I downloaded both apps the same day, and signed on, and the information was amazing. The pictures were awesome, and it made me decide that this was something I thought I could do. It took me the rest of the month of May to make my decision, and of course, in that time I had already gained back 7 of the 15 pounds I had lost on the cruise. I had a wicked hard time the entire first month. There are a lot of rules, and there is an awful lot of food you have to eat (or so I thought), even with all my checking I hadn’t learned that only the protein macro is a “must”, both the carb and fat macros are suggestions--less is fine, never more though. With that lesson learned, I was well on my way to starting the best habits anyone can have for losing weight, and it isn’t a diet, it is a way of eating (WOE).
It was a very interesting journey, and I tried to keep myself encouraged by setting goals. First and most important was buying a food scale, a new electronic weight scale for me, and setting those goals. My first goal was to get under 200, but my daughter reminded me that small is better, so my first goal was to purchase an apple watch. I needed something that would allow me to keep track of my steps and remind me of getting up and moving, and make reasonable goals. So I started aiming for 10-pound increments. When I eventually did get below 200 pounds, it had taken a little over 5 months. To celebrate, I made my first post on Reddit. Before then, I had only gotten on to read other people’s posts and to comment on their success.
At that time, my original final goal weight was 170, but when I reached 170, I knew it wasn’t where I wanted to stop. I finally reached my goal of 140 in May 2019, one full year of eating keto, and went on maintenance, and it has been a learning process of adjusting my macros higher and I have seemed to settle pretty much at 135.

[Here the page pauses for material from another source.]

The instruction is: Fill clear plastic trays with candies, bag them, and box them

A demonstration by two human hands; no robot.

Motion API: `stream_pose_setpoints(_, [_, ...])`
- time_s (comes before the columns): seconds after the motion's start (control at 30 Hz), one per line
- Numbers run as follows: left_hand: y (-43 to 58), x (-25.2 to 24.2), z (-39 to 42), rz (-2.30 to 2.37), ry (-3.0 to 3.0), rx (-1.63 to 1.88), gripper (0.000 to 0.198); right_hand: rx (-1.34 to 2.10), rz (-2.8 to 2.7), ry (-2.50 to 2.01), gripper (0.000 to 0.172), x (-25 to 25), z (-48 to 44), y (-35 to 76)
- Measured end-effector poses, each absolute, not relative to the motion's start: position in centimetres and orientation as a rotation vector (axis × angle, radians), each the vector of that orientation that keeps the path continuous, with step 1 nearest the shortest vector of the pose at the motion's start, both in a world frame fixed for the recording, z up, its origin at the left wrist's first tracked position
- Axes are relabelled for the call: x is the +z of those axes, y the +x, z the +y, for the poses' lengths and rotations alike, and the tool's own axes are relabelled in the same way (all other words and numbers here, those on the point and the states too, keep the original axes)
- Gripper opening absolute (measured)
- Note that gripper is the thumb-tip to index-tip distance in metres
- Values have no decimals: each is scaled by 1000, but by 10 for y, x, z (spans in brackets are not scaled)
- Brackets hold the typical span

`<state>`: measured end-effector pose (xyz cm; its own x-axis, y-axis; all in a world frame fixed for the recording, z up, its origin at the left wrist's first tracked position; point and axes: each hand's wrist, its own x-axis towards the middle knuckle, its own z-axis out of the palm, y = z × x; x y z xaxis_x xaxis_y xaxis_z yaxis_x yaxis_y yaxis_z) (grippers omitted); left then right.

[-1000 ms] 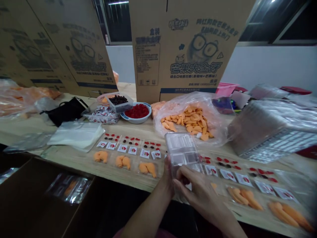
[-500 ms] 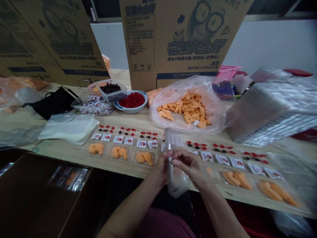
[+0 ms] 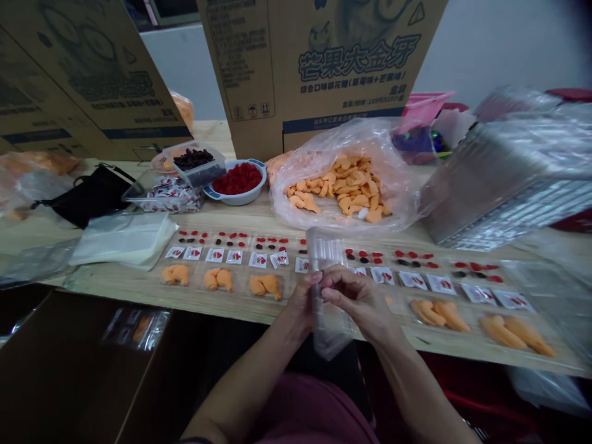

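Observation:
In the middle of the view, my left hand is closed on the left edge of a clear plastic tray. My right hand pinches the same tray with thumb and fingers, close to my left fingertips. It is held tilted at the table's front edge; whether it is one tray or a few nested together I cannot tell. On both sides lie filled clear trays in a row, with orange candy pieces, small white sachets and red and dark bits. My hands partly hide the middle ones.
Behind the row are an open bag of orange candies, a bowl of red pieces, a box of dark pieces and a bin of sachets. Stacked trays stand right. Cardboard boxes rise behind; an open carton sits lower left.
The view has shifted slightly, so the table's contents sit a little higher and mostly further left. Both hands keep hold of the clear tray, which has turned a little to show more of its face.

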<state>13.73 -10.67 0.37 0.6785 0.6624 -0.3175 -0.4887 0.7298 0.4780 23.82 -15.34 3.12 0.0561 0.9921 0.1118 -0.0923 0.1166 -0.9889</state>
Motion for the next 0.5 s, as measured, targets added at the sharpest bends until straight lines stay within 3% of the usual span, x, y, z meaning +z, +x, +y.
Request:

In June 2019, I again was spending the summer in Japan with my son and his family, and he asked us if we wanted to climb Mt. Fuji. During my last visit in 2012, I had wanted to at least visit Mt. Fuji and see what the trails looked like, but after walking up the steps (can’t remember how many steps there were but it seemed like well over 40), from the parking lot to the Fifth Station, and that time I was already so winded I knew I’d never make it further. This was back when I was very heavy and not active at all. But, when he asked us this time, I was on maintenance, and had lost all my weight, and more importantly, I was no longer a couch potato (I average 17,000 steps per day), and I boldly yelled out “yes”.
I wish I could tell you it was easy, it wasn’t. I wish I could tell you that I just kept climbing and never complained, but I can’t. I will even go so far as to say I tried every trick in the book to get out of even attempting to do the climb because I was worried, I would fail. But thanks to a very persistent son, I not only attempted to Climb Mt. Fuji, I made it all the way to the summit, and have never felt prouder of myself, or of him, for letting me accomplish this task. He believed in me more than I believed in myself.
I have been a very lucky individual. Both of my children have been extremely supportive in my journey to lose my weight for good, and they have both showered me with compliments through it all. This is especially important because my husband, while being very supportive about me doing what I want, expects me to feel the same about him. He still snacks on potato chips and popcorn and candy and anything else he wants to eat. He hasn’t given up any carbs, and he doesn’t have to. He still smokes, but that didn’t stop me from quitting smoking 10 years ago, why should his eating habits change because mine have.
This is a personal choice for me and having traveled this journey now for almost two years, I have to say I’m loving it. I’m in the best shape I’ve ever been and I’m happier than I ever expected. And I can say I’ve climbed a mountain!